Dataset entries:
_ _ _

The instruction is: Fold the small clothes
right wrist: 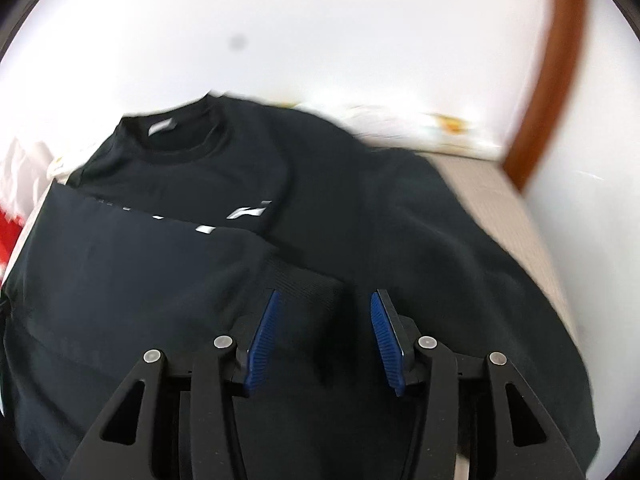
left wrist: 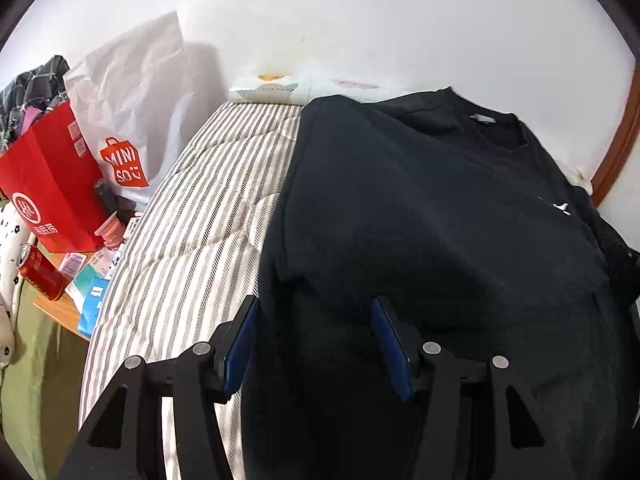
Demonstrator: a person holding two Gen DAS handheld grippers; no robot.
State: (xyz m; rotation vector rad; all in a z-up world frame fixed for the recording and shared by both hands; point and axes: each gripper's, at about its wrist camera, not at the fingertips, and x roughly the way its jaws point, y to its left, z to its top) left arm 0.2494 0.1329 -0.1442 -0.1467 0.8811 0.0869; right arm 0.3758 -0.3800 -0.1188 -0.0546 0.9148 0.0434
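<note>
Sweatshirt [left wrist: 440,208], black and long-sleeved, lies spread over the striped bedcover [left wrist: 192,232], its round collar [right wrist: 180,136] toward the white wall [left wrist: 360,20] and its hem toward both cameras. One sleeve is folded across the front of the sweatshirt, and its ribbed cuff [right wrist: 308,284] ends just beyond the right gripper [right wrist: 324,308]. That gripper hovers over the sweatshirt's lower front with its blue pads [right wrist: 262,340] set apart and nothing pinched between them (only dark fabric shows below the gap). The left gripper [left wrist: 316,312] sits at the sweatshirt's lower left edge, jaws likewise parted; fabric fills the space between its pads [left wrist: 390,344], but whether they actually press on it I cannot tell. A white printed mark [right wrist: 248,214] on the sweatshirt's chest is partly covered by the folded sleeve. Left of the sweatshirt, past the edge of the bedcover, stand a red paper bag [left wrist: 52,184] and a white shopping bag [left wrist: 136,112], with a red can [left wrist: 40,272] near them. Beyond the sweatshirt's collar lies a pale pillow [left wrist: 288,88] against the wall. The right wrist view is blurred.
</note>
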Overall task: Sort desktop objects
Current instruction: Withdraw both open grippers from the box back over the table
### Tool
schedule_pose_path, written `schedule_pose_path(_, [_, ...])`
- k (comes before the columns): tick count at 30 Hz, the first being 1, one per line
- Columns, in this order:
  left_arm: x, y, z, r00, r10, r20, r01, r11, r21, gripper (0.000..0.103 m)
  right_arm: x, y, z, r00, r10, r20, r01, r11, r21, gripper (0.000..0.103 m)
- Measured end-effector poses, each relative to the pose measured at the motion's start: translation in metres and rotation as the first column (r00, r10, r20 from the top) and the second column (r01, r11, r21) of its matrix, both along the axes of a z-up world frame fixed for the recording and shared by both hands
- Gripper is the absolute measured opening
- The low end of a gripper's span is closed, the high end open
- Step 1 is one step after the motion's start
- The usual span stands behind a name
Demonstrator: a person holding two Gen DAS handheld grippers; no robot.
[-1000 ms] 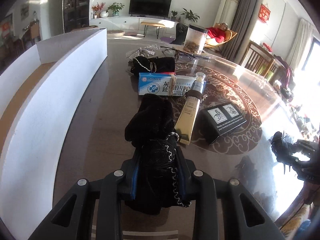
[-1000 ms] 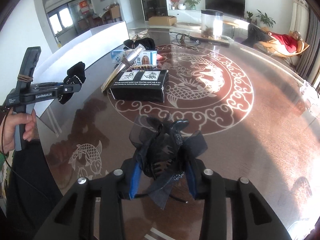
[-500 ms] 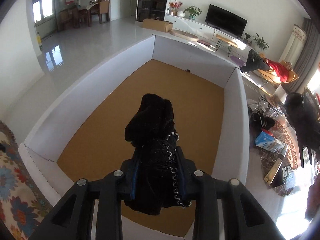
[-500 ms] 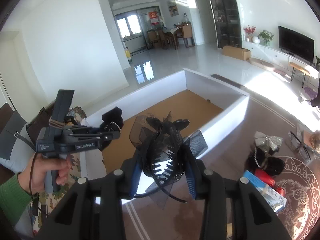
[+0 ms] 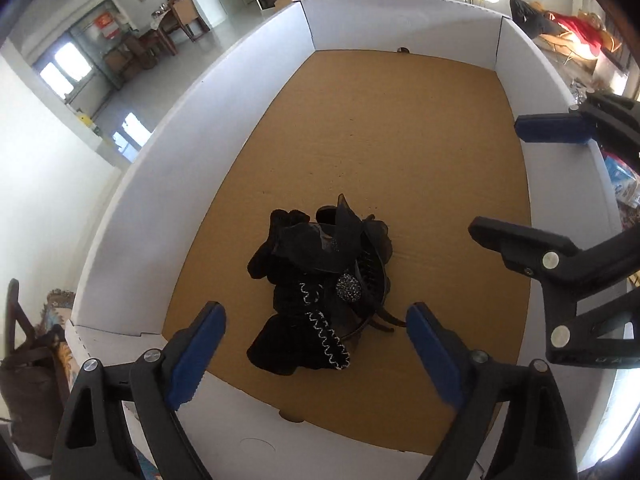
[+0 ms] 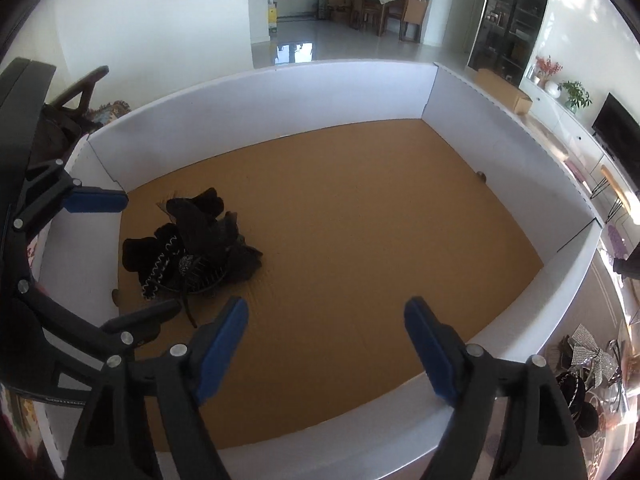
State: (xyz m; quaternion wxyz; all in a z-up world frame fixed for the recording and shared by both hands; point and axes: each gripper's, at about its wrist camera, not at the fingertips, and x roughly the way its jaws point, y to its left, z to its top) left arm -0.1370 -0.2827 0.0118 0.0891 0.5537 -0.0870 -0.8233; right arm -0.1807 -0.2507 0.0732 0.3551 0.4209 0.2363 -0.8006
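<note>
A large white box with a brown cardboard floor (image 5: 384, 128) fills both views (image 6: 360, 208). A black velvet scrunchie with white trim (image 5: 296, 320) and a black bow hair claw (image 5: 352, 264) lie piled together on its floor, also in the right wrist view (image 6: 188, 248). My left gripper (image 5: 316, 356) is open and empty just above the pile. My right gripper (image 6: 326, 346) is open and empty over the box floor, to the right of the pile. Each gripper shows in the other's view, the right (image 5: 560, 184) and the left (image 6: 80, 248).
The white box walls (image 6: 280, 92) rise around the floor. Outside the right wall, on the table, lie a silver bow and black hair items (image 6: 584, 364) and a blue medicine box (image 5: 624, 188). A patterned cushion (image 5: 56, 312) sits beyond the near left corner.
Both grippers moved over the box and opened. The scrunchie and the bow claw left the jaws and now lie together on the box floor.
</note>
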Motion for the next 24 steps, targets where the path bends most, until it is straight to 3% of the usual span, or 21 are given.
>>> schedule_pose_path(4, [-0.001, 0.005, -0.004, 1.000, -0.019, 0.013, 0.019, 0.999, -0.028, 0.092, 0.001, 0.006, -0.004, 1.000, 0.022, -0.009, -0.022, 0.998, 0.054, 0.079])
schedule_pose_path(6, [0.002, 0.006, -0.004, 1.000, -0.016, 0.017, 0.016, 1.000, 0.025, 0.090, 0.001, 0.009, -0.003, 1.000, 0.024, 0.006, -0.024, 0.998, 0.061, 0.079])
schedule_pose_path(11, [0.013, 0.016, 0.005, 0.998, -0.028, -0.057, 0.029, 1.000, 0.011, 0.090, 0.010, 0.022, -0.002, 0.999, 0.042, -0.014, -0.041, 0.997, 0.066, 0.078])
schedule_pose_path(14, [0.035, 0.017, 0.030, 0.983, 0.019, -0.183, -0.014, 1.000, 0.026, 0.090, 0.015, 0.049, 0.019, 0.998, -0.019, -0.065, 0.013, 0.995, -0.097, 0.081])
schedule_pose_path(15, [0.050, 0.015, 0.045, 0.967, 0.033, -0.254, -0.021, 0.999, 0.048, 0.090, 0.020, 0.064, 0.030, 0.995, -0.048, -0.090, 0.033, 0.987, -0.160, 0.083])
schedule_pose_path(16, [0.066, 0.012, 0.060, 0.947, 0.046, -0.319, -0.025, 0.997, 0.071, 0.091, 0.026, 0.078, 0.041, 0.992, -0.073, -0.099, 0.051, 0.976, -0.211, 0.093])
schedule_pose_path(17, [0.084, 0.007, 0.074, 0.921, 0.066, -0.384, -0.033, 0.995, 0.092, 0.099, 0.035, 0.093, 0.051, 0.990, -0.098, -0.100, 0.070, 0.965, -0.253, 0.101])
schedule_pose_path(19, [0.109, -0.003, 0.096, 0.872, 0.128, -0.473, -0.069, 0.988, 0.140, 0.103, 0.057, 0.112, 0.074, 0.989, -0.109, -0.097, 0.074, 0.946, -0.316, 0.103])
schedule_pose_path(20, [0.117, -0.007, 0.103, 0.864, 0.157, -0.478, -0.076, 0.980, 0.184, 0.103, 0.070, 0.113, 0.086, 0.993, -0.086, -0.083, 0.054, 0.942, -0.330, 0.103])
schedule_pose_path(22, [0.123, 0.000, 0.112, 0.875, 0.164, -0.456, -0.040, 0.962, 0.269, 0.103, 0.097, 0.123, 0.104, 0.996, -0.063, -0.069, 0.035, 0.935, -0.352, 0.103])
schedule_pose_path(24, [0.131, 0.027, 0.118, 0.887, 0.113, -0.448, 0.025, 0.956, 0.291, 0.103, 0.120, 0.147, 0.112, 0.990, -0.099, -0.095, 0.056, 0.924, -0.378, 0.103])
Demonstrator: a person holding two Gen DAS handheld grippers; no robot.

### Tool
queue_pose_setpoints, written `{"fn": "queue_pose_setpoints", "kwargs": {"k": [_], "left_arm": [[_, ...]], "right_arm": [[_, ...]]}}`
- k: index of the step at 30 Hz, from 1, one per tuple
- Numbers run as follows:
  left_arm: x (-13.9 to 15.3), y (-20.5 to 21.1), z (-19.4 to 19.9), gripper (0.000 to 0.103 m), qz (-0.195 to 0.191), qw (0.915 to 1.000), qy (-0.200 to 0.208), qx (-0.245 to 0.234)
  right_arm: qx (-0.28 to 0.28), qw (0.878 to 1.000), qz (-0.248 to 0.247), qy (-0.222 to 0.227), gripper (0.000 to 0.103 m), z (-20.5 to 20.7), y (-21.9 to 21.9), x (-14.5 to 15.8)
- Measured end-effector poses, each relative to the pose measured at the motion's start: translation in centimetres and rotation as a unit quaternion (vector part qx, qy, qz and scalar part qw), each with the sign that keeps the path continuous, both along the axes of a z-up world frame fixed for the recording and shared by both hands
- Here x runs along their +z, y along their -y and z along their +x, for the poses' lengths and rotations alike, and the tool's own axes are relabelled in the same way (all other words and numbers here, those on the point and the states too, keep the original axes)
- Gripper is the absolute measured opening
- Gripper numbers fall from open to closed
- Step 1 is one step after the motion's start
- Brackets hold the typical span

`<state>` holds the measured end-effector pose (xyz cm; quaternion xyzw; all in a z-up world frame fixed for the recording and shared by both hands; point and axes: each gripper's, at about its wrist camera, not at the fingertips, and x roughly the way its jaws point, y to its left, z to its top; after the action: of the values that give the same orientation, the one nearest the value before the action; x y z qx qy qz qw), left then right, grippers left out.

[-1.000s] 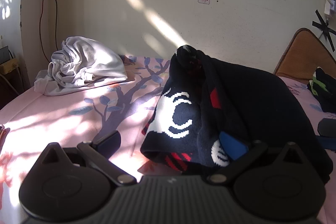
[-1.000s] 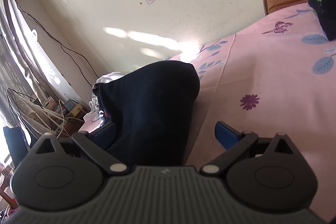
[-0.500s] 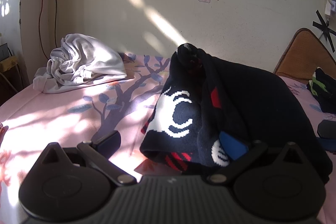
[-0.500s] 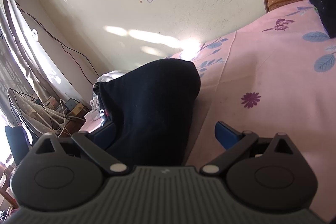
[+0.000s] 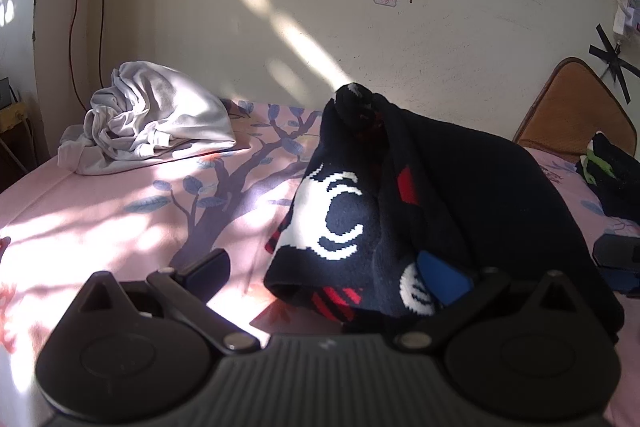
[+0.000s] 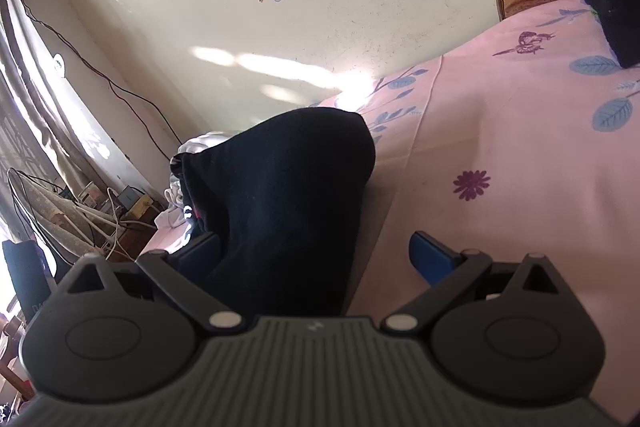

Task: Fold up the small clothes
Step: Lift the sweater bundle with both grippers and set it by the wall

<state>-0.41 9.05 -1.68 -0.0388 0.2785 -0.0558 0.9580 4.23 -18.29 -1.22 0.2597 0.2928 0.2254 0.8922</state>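
- Upper left of the left wrist view: a crumpled white garment (image 5: 152, 123) lies on the pink bedsheet (image 5: 100, 211) by the wall. It has barely shifted in the frame over the last second, so the camera has hardly moved.
- Centre of that view: the dark knit garment (image 5: 400, 203), black with white and red pattern, stands bunched in a hump on the sheet, its shape unchanged from a second ago.
- Lower part: the left gripper (image 5: 328, 271) has its jaws spread wide; the garment's lower edge sits between them, draped against the blue right pad, with nothing clamped.
- Far right edge: another dark piece of clothing (image 5: 612, 175) lies near the brown headboard (image 5: 576, 107).
- Right wrist view, lower centre: the right gripper (image 6: 316, 251) is likewise spread apart, the garment's plain black side (image 6: 288, 195) rising between the fingers, leaning toward the left one.
- Almost nothing has changed, only a slight camera drift. My reading is a pause: both grippers are placed around the cloth, but neither has closed, so the fold has not advanced.
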Motion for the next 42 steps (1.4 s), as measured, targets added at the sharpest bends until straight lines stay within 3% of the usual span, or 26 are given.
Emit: {"fn": "queue_pose_setpoints", "kwargs": {"k": [4, 7, 9, 11, 13, 14, 16, 17, 18, 19, 22, 26, 30, 33, 37, 39, 41, 42], "left_arm": [[0.4, -3.2, 0.2, 0.103, -0.102, 0.9939, -0.034, -0.026], [1.3, -5.5, 1.4, 0.103, -0.159, 0.9851, -0.058, -0.033], [1.8, -5.7, 2.7, 0.103, -0.175, 0.9796, -0.080, -0.059], [1.5, -4.3, 4.1, 0.103, -0.166, 0.9746, -0.113, -0.100], [0.1, -1.9, 5.2, 0.103, -0.129, 0.9700, -0.152, -0.139], [-0.3, -0.8, 5.1, 0.103, -0.097, 0.9764, -0.134, -0.139], [-0.7, 0.4, 4.8, 0.103, -0.063, 0.9813, -0.116, -0.140], [-0.8, 0.4, 4.7, 0.102, -0.069, 0.9817, -0.111, -0.139], [-0.9, 0.0, 4.8, 0.102, -0.089, 0.9803, -0.106, -0.140], [-1.0, -0.6, 4.9, 0.100, -0.114, 0.9784, -0.102, -0.139], [0.8, -3.0, 5.3, 0.077, -0.181, 0.9702, -0.087, -0.136], [6.2, -8.0, 5.5, 0.076, -0.212, 0.9731, -0.005, -0.089], [11.4, -13.1, 7.4, 0.076, -0.163, 0.9851, 0.053, -0.015], [13.8, -16.9, 10.4, 0.076, -0.132, 0.9880, 0.068, 0.042], [13.6, -19.9, 14.2, 0.077, -0.094, 0.9873, 0.063, 0.111], [11.5, -21.2, 16.9, 0.082, -0.107, 0.9856, 0.033, 0.128], [8.4, -22.1, 19.5, 0.083, -0.124, 0.9822, -0.016, 0.141], [6.4, -22.2, 21.1, 0.082, -0.121, 0.9787, -0.050, 0.158]], "right_arm": [[-0.004, 1.000, 0.010, -0.015, 0.102, 0.4, 0.4, -0.2], [0.008, 1.000, -0.014, -0.014, 0.102, 1.0, -0.4, 0.0], [0.029, 0.998, -0.045, -0.012, 0.102, 1.8, -1.5, 0.3], [0.055, 0.997, -0.055, -0.017, 0.100, 2.9, -2.5, 0.3], [0.084, 0.994, -0.059, -0.021, 0.087, 4.3, -3.9, 0.0], [0.082, 0.994, -0.075, -0.017, 0.084, 4.7, -4.6, 0.0], [0.076, 0.992, -0.098, -0.019, 0.068, 5.4, -5.6, 0.5], [0.078, 0.993, -0.092, -0.018, 0.064, 5.6, -5.7, 1.0], [0.085, 0.993, -0.085, -0.014, 0.049, 5.8, -5.8, 1.6], [0.090, 0.992, -0.087, -0.007, 0.046, 5.9, -6.2, 2.5], [0.118, 0.984, -0.128, 0.049, 0.043, 6.1, -9.3, 5.9], [0.170, 0.970, -0.122, 0.125, 0.042, 8.1, -14.4, 11.1], [0.210, 0.958, -0.092, 0.171, 0.042, 13.8, -20.5, 14.0], [0.250, 0.954, -0.028, 0.163, 0.042, 18.8, -24.1, 14.1], [0.283, 0.953, 0.071, 0.082, 0.043, 25.9, -28.1, 10.8], [0.257, 0.964, 0.037, 0.057, 0.044, 27.9, -29.7, 7.5], [0.200, 0.976, -0.075, 0.048, 0.051, 28.5, -31.3, 4.4], [0.164, 0.973, -0.154, 0.043, 0.058, 28.5, -32.1, 2.9]]}}
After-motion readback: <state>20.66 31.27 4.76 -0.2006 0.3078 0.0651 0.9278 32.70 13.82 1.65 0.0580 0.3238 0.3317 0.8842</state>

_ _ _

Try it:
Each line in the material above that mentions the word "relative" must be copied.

Result:
- Measured end-effector poses, each relative to the pose measured at the motion's start: translation in metres and rotation as the first column (r00, r10, r20 from the top) and the second column (r01, r11, r21) of its matrix, both along the axes of a z-up world frame fixed for the recording and shared by both hands
- Measured end-effector poses, each relative to the pose measured at the motion's start: translation in centimetres and rotation as a unit quaternion (vector part qx, qy, qz and scalar part qw), each with the sign that keeps the path continuous, both along the axes of a z-up world frame fixed for the recording and shared by both hands

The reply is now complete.